=== Assignment ===
Each line of the listing below should be restated word for word.

=== Collected data ===
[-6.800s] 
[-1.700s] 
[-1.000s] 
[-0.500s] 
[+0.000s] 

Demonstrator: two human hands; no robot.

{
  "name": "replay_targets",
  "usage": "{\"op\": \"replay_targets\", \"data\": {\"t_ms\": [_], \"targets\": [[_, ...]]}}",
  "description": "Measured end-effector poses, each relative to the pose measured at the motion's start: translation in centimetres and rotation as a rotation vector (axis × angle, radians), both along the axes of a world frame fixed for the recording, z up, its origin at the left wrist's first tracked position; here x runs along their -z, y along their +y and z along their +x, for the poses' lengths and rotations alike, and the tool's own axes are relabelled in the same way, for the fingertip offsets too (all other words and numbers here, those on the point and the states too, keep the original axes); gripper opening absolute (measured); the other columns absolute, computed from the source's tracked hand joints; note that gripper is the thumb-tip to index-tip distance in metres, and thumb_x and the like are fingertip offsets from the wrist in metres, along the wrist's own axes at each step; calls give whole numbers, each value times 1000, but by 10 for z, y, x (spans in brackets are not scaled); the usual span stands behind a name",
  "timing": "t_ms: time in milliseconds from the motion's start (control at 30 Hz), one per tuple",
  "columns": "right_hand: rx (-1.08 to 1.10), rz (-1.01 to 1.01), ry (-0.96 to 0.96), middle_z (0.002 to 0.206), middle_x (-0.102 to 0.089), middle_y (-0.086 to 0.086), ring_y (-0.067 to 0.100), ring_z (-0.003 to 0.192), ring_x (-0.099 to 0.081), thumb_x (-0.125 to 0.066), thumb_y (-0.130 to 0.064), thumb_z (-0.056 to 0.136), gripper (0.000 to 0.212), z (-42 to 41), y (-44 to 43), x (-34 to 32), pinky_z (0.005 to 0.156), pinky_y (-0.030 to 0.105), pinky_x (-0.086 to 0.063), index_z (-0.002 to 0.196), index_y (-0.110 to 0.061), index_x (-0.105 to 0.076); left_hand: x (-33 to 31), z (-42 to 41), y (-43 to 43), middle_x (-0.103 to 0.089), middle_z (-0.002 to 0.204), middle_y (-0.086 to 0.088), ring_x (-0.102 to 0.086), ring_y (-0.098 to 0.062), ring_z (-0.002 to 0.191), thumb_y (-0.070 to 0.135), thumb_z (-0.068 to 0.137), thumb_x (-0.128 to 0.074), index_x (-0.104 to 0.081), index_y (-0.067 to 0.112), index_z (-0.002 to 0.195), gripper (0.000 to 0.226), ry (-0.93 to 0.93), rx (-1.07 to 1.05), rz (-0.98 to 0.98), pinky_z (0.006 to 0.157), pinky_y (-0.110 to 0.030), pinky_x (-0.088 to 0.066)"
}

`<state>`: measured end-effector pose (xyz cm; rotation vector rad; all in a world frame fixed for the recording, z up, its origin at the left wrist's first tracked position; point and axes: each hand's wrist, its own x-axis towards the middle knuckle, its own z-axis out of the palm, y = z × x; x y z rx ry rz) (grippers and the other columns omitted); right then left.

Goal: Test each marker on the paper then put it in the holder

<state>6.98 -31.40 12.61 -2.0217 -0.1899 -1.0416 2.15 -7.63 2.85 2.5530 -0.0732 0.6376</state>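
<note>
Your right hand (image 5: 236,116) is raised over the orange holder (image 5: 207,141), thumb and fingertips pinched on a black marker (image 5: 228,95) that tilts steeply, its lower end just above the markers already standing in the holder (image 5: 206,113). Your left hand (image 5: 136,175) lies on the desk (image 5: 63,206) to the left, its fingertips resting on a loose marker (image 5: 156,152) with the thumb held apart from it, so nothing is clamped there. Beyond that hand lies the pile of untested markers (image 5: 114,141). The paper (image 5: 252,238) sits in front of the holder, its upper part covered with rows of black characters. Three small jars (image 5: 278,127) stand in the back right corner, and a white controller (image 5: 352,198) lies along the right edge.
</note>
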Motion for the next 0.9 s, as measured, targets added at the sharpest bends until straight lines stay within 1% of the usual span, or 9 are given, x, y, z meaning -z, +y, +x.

=== Result ===
[-6.800s] 
[-1.700s] 
[-1.000s] 
[-0.500s] 
[+0.000s] 

Demonstrator: two human hands; no robot.

{
  "name": "replay_targets",
  "usage": "{\"op\": \"replay_targets\", \"data\": {\"t_ms\": [_], \"targets\": [[_, ...]]}}",
  "description": "Measured end-effector poses, each relative to the pose measured at the motion's start: translation in centimetres and rotation as a rotation vector (axis × angle, radians), both along the axes of a world frame fixed for the recording, z up, its origin at the left wrist's first tracked position; here x runs along their -z, y along their +y and z along their +x, for the poses' lengths and rotations alike, and the tool's own axes are relabelled in the same way, for the fingertip offsets too (all other words and numbers here, those on the point and the states too, keep the original axes); gripper opening absolute (measured); the other columns absolute, computed from the source's tracked hand joints; note that gripper is the thumb-tip to index-tip distance in metres, and thumb_x and the like are fingertip offsets from the wrist in metres, along the wrist's own axes at each step; calls give whole numbers, each value times 1000, but by 10 for z, y, x (spans in brackets are not scaled); the usual span stands behind a name",
  "timing": "t_ms: time in milliseconds from the motion's start (control at 30 Hz), one per tuple",
  "columns": "right_hand: rx (-1.08 to 1.10), rz (-1.01 to 1.01), ry (-0.96 to 0.96), middle_z (0.002 to 0.206), middle_x (-0.102 to 0.089), middle_y (-0.086 to 0.086), ring_y (-0.067 to 0.100), ring_z (-0.003 to 0.192), ring_x (-0.099 to 0.081), thumb_x (-0.125 to 0.066), thumb_y (-0.130 to 0.064), thumb_z (-0.056 to 0.136), gripper (0.000 to 0.212), z (-42 to 41), y (-44 to 43), x (-34 to 32), pinky_z (0.005 to 0.156), pinky_y (-0.030 to 0.105), pinky_x (-0.086 to 0.063), index_z (-0.002 to 0.196), index_y (-0.110 to 0.061), index_x (-0.105 to 0.076); left_hand: x (-33 to 31), z (-42 to 41), y (-43 to 43), middle_x (-0.103 to 0.089), middle_z (-0.002 to 0.204), middle_y (-0.086 to 0.088), ring_x (-0.102 to 0.086), ring_y (-0.098 to 0.062), ring_z (-0.002 to 0.191), thumb_y (-0.070 to 0.135), thumb_z (-0.068 to 0.137), thumb_x (-0.128 to 0.074), index_x (-0.104 to 0.081), index_y (-0.067 to 0.112), index_z (-0.002 to 0.195), gripper (0.000 to 0.226), ry (-0.93 to 0.93), rx (-1.07 to 1.05), rz (-0.98 to 0.98), pinky_z (0.006 to 0.157), pinky_y (-0.110 to 0.030), pinky_x (-0.088 to 0.066)"
}

`<state>`: measured end-effector pose (xyz cm; rotation vector rad; all in a world frame fixed for the recording, z up, its origin at the left wrist's first tracked position; point and axes: each hand's wrist, its own x-axis towards the middle knuckle, its own z-axis out of the palm, y = z × x; x y z rx ry rz) (grippers and the other columns omitted); right then left.

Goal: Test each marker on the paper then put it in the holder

<state>6.98 -31.40 12.61 -2.0217 -0.1899 -1.0416 2.15 -7.63 2.85 2.5530 -0.0732 0.6376</state>
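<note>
Your right hand (image 5: 236,116) is raised over the orange holder (image 5: 207,141), thumb and fingertips pinched on a black marker (image 5: 228,95) that tilts steeply, its lower end just above the markers already standing in the holder (image 5: 206,113). Your left hand (image 5: 136,175) lies on the desk (image 5: 63,206) to the left, its fingertips resting on a loose marker (image 5: 156,152) with the thumb held apart from it, so nothing is clamped there. Beyond that hand lies the pile of untested markers (image 5: 114,141). The paper (image 5: 252,238) sits in front of the holder, its upper part covered with rows of black characters. Three small jars (image 5: 278,127) stand in the back right corner, and a white controller (image 5: 352,198) lies along the right edge.
</note>
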Motion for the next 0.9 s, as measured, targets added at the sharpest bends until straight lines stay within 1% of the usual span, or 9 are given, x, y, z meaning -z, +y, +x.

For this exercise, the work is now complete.